阿竹低著頭,始終沒有抬頭看璿璣,跪在地上,慢慢說道:“阿竹的命是璿璣姑娘救的,自當要留在姑娘身邊照顧,若不是,阿竹心裏愧疚難當。”
“是麽?你真的是這樣想?”璿璣看不清阿竹低下的眉目,隻能這樣問道。
阿竹抬起頭,一副柔弱的樣子,她挪動了一下膝蓋,上前一步,看著選說道:“你是不是還在生氣,生那日我的氣。那個時候,我不過是嚇呆了,一時之間沒法接受,說了胡話,璿璣待我如姐妹,我卻這樣說,是阿竹的不對。”
闊別快兩年,璿璣從來不知道那個總是笑著的阿竹,原來這樣伶牙俐齒,連她都不知道要說什麽好。
“起來吧,我隻是一個俘虜,不需要人跪我。”璿璣麵無表情的看著阿竹,她聽到俘虜二字,愣了一下,但是還是站了起來。
璿璣的眉色閃了一下,抬起頭對一邊的錦瑟說道:“我把她放在我身邊,可好?你和王爺說一聲吧。”

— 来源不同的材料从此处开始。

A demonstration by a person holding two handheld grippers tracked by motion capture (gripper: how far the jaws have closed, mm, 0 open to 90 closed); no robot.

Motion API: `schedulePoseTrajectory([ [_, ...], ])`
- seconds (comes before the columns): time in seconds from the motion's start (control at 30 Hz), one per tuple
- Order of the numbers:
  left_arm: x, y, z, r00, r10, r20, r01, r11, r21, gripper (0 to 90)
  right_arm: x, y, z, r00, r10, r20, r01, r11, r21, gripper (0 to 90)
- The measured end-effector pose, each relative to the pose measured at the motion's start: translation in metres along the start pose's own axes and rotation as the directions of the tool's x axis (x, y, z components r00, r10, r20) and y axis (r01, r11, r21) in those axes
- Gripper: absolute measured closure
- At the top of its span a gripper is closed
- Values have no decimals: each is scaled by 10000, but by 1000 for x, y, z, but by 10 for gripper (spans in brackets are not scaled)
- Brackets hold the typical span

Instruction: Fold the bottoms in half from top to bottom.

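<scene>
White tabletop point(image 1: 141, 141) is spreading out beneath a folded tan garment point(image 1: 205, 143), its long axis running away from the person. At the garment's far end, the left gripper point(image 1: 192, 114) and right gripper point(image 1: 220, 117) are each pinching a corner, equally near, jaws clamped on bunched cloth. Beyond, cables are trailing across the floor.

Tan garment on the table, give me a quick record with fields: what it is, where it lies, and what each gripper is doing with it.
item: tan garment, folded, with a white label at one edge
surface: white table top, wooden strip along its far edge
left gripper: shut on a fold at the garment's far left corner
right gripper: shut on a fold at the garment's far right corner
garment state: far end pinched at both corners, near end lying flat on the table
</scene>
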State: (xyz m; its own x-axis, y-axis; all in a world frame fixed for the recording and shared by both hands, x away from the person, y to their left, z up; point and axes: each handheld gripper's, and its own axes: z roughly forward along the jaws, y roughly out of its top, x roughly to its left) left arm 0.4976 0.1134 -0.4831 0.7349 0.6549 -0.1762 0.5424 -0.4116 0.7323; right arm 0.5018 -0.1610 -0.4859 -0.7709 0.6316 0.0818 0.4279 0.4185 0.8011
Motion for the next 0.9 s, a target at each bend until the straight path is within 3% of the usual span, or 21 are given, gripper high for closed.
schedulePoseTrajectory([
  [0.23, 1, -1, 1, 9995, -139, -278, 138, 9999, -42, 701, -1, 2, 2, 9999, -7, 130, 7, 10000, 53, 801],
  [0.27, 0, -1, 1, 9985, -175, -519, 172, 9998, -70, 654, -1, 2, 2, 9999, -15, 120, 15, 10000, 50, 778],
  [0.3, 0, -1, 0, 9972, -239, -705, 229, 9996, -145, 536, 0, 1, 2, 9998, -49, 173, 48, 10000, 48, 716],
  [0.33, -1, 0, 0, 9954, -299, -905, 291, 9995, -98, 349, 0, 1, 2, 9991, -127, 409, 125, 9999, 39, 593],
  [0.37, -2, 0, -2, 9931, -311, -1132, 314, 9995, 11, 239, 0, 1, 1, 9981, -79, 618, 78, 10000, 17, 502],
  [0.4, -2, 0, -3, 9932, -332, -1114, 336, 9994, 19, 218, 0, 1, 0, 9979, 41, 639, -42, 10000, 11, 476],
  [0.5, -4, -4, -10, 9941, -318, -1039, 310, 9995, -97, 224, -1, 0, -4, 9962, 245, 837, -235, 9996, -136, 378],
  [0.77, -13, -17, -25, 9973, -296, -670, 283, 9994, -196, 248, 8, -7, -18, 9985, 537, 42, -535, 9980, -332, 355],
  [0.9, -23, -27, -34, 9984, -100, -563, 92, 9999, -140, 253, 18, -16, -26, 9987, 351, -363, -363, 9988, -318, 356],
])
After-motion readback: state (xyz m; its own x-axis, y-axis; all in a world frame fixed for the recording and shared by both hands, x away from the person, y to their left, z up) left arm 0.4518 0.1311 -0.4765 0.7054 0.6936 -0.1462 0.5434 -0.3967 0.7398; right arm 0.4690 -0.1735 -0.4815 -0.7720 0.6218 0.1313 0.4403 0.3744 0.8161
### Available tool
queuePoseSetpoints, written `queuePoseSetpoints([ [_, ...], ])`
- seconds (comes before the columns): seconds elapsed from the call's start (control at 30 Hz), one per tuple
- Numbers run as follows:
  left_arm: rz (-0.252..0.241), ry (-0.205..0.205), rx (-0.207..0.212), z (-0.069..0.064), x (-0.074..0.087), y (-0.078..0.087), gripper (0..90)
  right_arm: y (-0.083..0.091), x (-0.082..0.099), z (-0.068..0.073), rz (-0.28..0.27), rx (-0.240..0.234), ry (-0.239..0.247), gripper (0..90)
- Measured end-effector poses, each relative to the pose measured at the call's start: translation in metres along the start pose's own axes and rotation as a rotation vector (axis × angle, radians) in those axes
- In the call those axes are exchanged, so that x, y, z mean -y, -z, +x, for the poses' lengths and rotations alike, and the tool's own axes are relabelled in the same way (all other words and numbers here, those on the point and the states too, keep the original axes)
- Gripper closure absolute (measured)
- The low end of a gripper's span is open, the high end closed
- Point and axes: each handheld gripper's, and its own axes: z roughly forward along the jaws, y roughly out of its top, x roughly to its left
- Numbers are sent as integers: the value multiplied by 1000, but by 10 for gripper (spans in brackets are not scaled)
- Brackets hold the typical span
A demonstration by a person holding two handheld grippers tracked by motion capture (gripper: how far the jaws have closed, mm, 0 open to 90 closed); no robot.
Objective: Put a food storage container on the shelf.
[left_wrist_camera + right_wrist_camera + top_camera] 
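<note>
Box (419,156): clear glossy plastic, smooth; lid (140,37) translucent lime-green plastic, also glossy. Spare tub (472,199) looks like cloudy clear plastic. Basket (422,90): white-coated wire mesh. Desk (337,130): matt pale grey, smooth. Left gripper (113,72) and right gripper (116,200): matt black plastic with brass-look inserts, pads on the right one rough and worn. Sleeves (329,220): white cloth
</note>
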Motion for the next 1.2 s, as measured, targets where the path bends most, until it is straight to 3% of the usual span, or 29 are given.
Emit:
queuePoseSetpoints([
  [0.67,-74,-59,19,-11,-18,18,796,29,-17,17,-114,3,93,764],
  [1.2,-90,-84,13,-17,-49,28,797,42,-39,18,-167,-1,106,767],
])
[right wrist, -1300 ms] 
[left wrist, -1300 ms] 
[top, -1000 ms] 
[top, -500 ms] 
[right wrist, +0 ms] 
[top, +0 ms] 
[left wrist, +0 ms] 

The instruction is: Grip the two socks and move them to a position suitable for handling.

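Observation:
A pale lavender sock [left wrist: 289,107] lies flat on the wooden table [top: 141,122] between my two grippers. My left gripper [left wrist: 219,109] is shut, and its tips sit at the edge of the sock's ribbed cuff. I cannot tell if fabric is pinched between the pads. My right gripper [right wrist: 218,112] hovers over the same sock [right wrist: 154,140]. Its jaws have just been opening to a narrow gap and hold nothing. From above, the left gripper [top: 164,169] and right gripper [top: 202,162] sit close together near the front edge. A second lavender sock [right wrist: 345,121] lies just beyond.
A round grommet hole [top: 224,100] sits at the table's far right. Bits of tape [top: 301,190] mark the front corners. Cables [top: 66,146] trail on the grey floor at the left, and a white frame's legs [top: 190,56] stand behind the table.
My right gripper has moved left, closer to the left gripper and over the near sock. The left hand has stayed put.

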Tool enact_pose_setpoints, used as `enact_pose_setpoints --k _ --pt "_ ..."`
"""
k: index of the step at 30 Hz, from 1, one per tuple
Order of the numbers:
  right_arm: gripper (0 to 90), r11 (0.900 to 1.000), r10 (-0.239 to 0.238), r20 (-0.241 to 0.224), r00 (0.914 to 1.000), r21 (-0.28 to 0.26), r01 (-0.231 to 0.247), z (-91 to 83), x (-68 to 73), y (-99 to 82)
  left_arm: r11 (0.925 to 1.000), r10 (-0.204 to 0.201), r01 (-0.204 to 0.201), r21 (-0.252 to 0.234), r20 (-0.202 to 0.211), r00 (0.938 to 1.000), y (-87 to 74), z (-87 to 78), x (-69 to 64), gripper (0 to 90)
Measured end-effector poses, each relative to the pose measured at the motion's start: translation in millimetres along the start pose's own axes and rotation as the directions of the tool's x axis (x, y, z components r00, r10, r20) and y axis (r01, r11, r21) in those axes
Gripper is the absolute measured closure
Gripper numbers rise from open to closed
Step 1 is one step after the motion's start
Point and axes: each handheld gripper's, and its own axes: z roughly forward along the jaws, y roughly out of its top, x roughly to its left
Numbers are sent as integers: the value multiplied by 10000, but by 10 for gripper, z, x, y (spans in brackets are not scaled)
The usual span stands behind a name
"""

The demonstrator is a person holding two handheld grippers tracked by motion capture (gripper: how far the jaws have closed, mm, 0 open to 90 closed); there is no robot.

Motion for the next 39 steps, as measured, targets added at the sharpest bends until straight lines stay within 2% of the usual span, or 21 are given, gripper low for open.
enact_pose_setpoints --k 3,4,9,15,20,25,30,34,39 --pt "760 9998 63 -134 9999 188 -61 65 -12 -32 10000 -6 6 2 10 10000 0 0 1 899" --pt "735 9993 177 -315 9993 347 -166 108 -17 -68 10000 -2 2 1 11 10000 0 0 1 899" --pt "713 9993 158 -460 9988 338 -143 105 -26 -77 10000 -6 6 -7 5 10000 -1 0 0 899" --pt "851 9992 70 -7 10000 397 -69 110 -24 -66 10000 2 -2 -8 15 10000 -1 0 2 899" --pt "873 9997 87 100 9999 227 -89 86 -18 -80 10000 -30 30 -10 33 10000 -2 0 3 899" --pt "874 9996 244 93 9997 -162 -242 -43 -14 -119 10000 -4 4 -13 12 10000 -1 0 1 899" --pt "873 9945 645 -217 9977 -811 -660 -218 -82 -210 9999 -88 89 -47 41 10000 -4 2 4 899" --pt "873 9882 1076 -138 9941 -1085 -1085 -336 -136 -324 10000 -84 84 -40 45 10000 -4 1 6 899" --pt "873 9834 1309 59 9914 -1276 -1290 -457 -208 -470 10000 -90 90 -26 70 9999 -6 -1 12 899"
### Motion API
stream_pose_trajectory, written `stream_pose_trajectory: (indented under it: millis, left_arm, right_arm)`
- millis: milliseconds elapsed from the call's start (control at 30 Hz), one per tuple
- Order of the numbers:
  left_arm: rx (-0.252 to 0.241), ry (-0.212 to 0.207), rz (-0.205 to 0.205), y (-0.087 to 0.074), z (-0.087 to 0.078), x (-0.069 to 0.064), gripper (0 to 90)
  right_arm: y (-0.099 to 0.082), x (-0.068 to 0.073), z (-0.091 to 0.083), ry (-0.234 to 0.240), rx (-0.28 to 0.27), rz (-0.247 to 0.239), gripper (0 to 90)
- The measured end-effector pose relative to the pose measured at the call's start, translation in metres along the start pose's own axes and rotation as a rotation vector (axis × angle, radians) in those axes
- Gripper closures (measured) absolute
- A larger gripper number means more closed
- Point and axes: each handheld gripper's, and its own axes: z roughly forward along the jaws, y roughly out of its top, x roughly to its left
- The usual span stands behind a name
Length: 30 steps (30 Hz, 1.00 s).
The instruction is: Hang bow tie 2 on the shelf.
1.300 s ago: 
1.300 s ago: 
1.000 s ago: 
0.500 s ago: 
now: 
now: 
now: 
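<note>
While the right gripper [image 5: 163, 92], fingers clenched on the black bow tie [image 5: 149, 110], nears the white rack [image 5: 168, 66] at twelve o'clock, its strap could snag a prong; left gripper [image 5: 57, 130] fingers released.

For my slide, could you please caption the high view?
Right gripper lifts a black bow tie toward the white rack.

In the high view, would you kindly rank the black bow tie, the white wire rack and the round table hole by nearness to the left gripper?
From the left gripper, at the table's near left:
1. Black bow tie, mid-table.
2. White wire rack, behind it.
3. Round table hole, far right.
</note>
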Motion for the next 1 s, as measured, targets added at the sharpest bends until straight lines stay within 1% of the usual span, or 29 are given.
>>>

不管蕭蕭和錦瑟對璿璣有多麽的好,她始終不會忘記,這兩個人是派來監視她的。如今擅作主張,把阿竹留在身邊,自然要通報一聲。
錦瑟看著璿璣,點點頭,並不說話。她們一開始的確是來監視著璿璣,可是到了後來,莫說她們和璿璣混好不忍再把她當做俘虜對待,就連自家王爺悄然變化,她們也是看在眼裏。
“那麽,你就隨錦瑟下去,安排一下吧。”璿璣擠出一絲笑意,把阿竹給扶了起來,交待說道。
是多心了嗎,為什麽忽然間心跳的那樣快,今天的阿竹為什麽看起來這樣陌生和難以接近。難道僅僅是因為,她誤會了現在自己的身份,依舊是那樣的記恨嗎?
不過,她沒得及細想,蕭蕭便一路小跑過來,看見她一個人坐在石涼亭上,喘了口氣,說道:“姑娘,王...王爺找你。”